KV1.5 is a mammalian voltage-dependent K+ channel, homologous to the DrosophilaShaker K+ channel. KV1.5 was first cloned from rat brain1. Eight Shaker related genes exist in mammals constituting the KV1, subfamily of the large KV channel family of genes2.
A functional KV1 channel is either a membrane spanning homotetramer or heterotetramer, which is composed of members of the same subfamily. In addition several auxiliary subunits and intracellular proteins might interact with the channel and affect its function.
The structure of KV1.5 channel is similar to all KV channels and includes six membrane spanning helixes creating a voltage sensor domain and a pore domain 2.

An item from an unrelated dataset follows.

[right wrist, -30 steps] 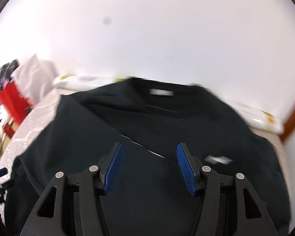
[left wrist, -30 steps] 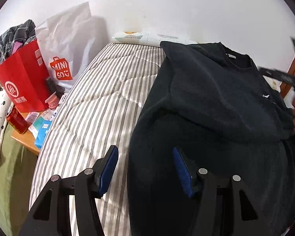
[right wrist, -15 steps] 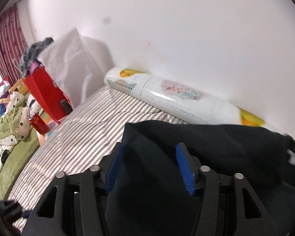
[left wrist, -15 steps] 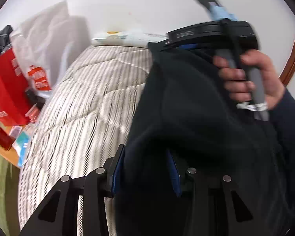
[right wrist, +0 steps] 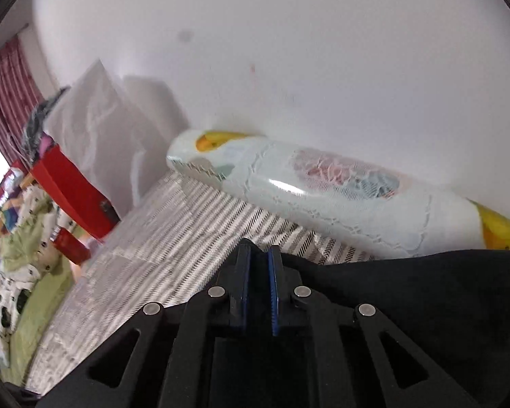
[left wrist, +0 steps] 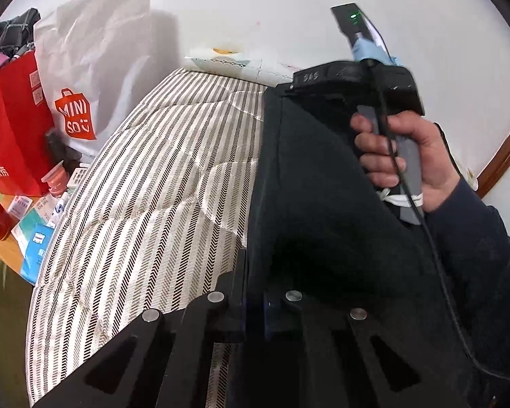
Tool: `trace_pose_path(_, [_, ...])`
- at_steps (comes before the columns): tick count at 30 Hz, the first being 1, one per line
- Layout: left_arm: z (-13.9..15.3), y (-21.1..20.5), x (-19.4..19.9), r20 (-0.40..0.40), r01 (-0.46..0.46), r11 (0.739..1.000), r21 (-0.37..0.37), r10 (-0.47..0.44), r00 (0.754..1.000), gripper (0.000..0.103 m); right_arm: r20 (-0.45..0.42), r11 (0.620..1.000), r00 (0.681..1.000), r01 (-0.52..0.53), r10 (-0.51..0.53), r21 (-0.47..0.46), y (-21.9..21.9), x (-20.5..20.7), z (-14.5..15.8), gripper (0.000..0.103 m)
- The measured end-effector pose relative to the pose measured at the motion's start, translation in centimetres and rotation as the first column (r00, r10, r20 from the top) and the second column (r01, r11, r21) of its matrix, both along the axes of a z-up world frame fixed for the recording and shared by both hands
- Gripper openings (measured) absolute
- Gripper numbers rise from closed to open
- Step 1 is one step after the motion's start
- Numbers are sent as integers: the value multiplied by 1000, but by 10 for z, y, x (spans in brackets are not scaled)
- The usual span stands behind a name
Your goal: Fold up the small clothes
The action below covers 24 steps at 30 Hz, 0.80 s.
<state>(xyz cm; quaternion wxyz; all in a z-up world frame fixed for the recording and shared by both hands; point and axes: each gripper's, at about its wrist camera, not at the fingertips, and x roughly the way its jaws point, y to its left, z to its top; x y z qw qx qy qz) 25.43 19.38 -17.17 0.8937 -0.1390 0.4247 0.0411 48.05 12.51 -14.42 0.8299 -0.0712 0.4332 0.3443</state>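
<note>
Both tongs are clamped on the same dark garment. Left tongs [left wrist: 255, 301] pinch its near left edge, the blue pads almost lost in the cloth. Right tongs [right wrist: 257, 292] grip the far corner of that edge, with a thin fold of fabric between the pads.

This garment [left wrist: 316, 210] is a black or very dark navy top of thick, matte, fleece-like cloth. It lies on the bed, covering the right part of it, with its left edge running in a nearly straight line from the near tongs up to the far ones. A soft hollow sinks into the cloth just beyond the left tongs. In the right wrist view the top [right wrist: 408, 299] shows as a smooth dark sheet rising to a rounded ridge at its far side.

A hand [left wrist: 401, 156] in a dark sleeve [left wrist: 486, 258] holds the grey handle of the right tongs, and a black cable runs down from it along the sleeve.

Under the top is a quilted bed cover [left wrist: 153, 204] with grey and cream stripes. A long pillow [right wrist: 340, 197] in a pale printed case with yellow ends lies along the white wall at the head of the bed. To the left of the bed stand a white shopping bag [left wrist: 95, 68] and a red paper bag [left wrist: 13, 129], with small boxes and a red can beside them.
</note>
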Motion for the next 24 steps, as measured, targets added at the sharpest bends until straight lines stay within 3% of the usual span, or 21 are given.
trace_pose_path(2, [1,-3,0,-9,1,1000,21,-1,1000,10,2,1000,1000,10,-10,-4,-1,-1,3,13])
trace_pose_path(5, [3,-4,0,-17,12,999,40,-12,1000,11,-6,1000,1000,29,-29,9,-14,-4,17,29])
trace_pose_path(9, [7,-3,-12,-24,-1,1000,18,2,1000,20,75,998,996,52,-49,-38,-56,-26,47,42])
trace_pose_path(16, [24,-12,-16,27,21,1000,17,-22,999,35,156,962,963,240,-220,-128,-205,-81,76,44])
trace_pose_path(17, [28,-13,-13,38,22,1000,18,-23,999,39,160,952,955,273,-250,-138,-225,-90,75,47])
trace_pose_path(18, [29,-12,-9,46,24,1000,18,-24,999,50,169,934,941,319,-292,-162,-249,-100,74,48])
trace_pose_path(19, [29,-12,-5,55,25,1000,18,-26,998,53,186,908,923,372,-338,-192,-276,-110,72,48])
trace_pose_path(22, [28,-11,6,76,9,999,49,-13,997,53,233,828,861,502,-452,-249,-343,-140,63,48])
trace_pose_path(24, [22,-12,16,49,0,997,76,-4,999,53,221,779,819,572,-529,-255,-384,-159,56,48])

The channel is expressed in cardiac and smooth muscle tissue (colon, aorta, stomach and pulmonary artery) as well as in neurons and kidney2. A loss of function mutation in the gene encoding the channel was found in atrial fibrilation patients, stressing its role as a cardiac action potential regulator3.
The functional channel is considered a transient (A-type) channel and shows prominent inactivation. Therefore, KV1.5 activity influences the membrane potential and excitability of neurons and muscle.
KV1.5 channels are sensitive to high doses of TEA (330 mM) and low doses of 4-AP (0.27 mM), the “classical” non-selective potassium channel blockers2.